Thus, we find an insufficient basis for the contention that defendant was deprived of the effective assistance of counsel at the time of sentencing. However, we reject that contention without prejudice to defendant's right following the disposition of this appeal to move for reconsideration of sentence and to vacate the election to be sentenced under the Code on the ground that the election was made with inadequate and misleading advice. The granting of such a motion would restore the Title 2A convictions as they existed before sentencing, except that the conviction for atrocious assault and battery would still be merged into the assault with intent to kill conviction. The conviction under count four for being armed would be restored, exposing defendant to an enhanced sentence for having committed an assault with intent to kill while armed. As indicated above, defendant could not be sentenced under the Code to an enhanced term for having been armed while committing the comparable crime of aggravated assault. However, if sentenced under Title 2A the conviction under count four need not have been vacated. [Emphasis supplied].

Thus, we know that defendant was fully advised from our prior opinion that the maximum sentence under Title 2A was 32 years. Our prior opinion gave defendant the right to exercise his option for a Title 2A sentence, even at that late date, two years after his original sentencing.

On November 19 the defendant moved for reconsideration of sentence and the motion was granted. Before defendant exercised his option, he was warned by the judge that if he again opted for a Title 2C sentence, the sentence would be the same.
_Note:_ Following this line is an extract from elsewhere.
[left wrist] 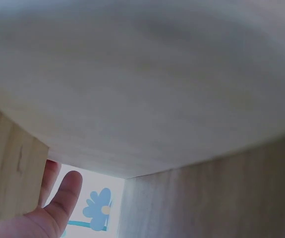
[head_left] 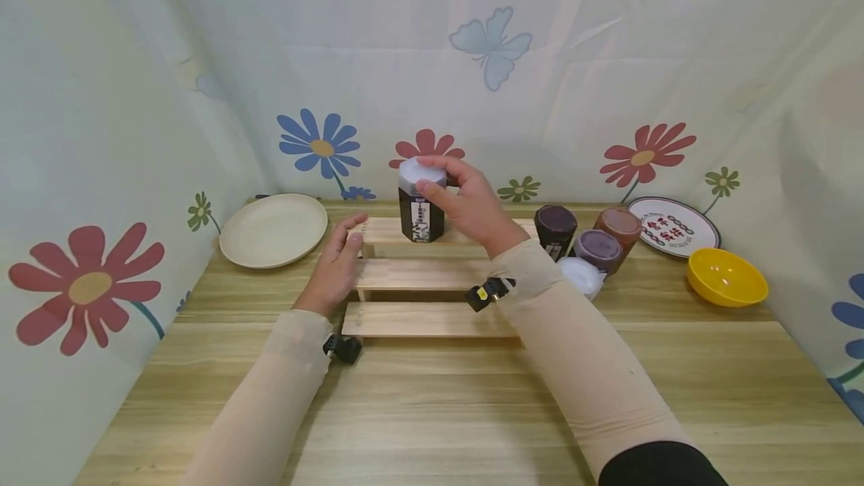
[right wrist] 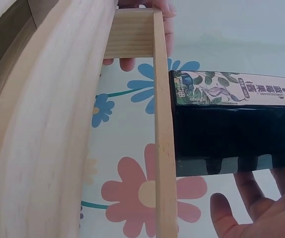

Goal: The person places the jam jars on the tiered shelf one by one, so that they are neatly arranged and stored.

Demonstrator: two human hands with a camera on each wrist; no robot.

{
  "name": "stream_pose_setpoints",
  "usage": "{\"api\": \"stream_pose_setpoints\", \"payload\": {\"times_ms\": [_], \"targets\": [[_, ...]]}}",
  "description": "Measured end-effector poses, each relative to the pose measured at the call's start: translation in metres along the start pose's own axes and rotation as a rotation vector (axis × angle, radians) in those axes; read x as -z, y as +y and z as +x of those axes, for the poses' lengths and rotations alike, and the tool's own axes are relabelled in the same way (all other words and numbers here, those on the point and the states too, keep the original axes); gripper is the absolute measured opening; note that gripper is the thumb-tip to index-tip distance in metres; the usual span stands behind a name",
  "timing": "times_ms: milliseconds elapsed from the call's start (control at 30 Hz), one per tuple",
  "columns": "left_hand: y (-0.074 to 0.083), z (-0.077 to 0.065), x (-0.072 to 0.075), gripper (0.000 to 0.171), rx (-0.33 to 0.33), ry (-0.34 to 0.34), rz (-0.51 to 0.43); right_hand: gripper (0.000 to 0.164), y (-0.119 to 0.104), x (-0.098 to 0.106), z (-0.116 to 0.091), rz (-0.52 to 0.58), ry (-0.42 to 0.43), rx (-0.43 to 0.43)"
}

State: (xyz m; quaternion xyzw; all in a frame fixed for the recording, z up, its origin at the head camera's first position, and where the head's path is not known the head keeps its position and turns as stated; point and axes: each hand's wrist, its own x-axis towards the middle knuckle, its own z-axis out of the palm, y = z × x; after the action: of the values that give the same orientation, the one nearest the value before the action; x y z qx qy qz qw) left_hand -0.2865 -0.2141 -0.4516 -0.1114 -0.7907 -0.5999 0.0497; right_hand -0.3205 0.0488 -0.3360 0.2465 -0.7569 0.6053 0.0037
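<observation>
My right hand grips a dark hexagonal jar by its pale lid, thumb and forefinger on either side. The jar is upright at the top step of a three-tier wooden rack. In the right wrist view its printed label faces up and the jar has its base right at the edge of the top shelf. At the rack's left end, my left hand holds the side of the top tier. Its thumb shows beyond a wooden side panel in the left wrist view.
Right of the rack stand several more jars: a dark one, a purple-topped one, a reddish one and a white-topped one. Further right are a printed plate and a yellow bowl. A cream plate lies back left.
</observation>
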Motion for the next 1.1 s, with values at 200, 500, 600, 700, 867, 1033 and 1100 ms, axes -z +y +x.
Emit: {"api": "stream_pose_setpoints", "payload": {"times_ms": [200,500,600,700,867,1033,1100], "targets": [[-0.0009,0.0,-0.0002,0.046,0.007,0.002,0.0,0.042,-0.0015,0.0001,-0.0006,0.043,-0.017,-0.019],[-0.0027,0.0008,0.0,0.046,0.0,0.005,0.007,0.041,-0.0005,0.0007,-0.0001,0.059,-0.011,-0.035],[-0.0032,0.0012,0.0001,0.046,-0.003,0.006,0.009,0.041,-0.0003,0.0011,0.0002,0.06,-0.013,-0.035],[-0.0023,0.0009,0.0005,0.046,-0.007,0.007,0.009,0.041,0.0002,0.0013,0.001,0.058,-0.016,-0.027],[-0.0015,0.0009,0.0008,0.046,-0.01,0.004,0.007,0.041,0.0002,0.0011,0.0014,0.059,-0.022,-0.021],[-0.0009,0.0009,0.0001,0.046,-0.015,0.009,0.005,0.04,-0.0009,0.0002,0.0017,0.061,-0.025,-0.046],[-0.0003,0.0009,-0.0003,0.045,-0.016,0.012,0.001,0.04,-0.001,-0.0001,0.0019,0.061,-0.023,-0.052]]}}
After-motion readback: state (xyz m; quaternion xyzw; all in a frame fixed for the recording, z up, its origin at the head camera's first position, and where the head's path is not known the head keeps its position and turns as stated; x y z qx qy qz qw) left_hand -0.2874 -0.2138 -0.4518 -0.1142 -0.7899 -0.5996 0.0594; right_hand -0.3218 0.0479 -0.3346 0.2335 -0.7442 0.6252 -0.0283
Defendant then chose to be sentenced under Title 2A. Before the resentencing Judge Huber also explained the parole implications of a maximum Title 2A sentence of 32 years 1, as follows

If you want to go on to the old law [Title 2A], then I will hear you, but we may be talking about the difference between six and eight years. In other words, if under the new code and what the sentence is he can't get any more from me, of course, he has eight years to serve without parole. If parole is approximately one-fifth of your total time, given all the other factors that they use, then he will do six years plus maybe a couple of months without parole before he is eligible for parole.

So, I thought he was talking about two years. I thought...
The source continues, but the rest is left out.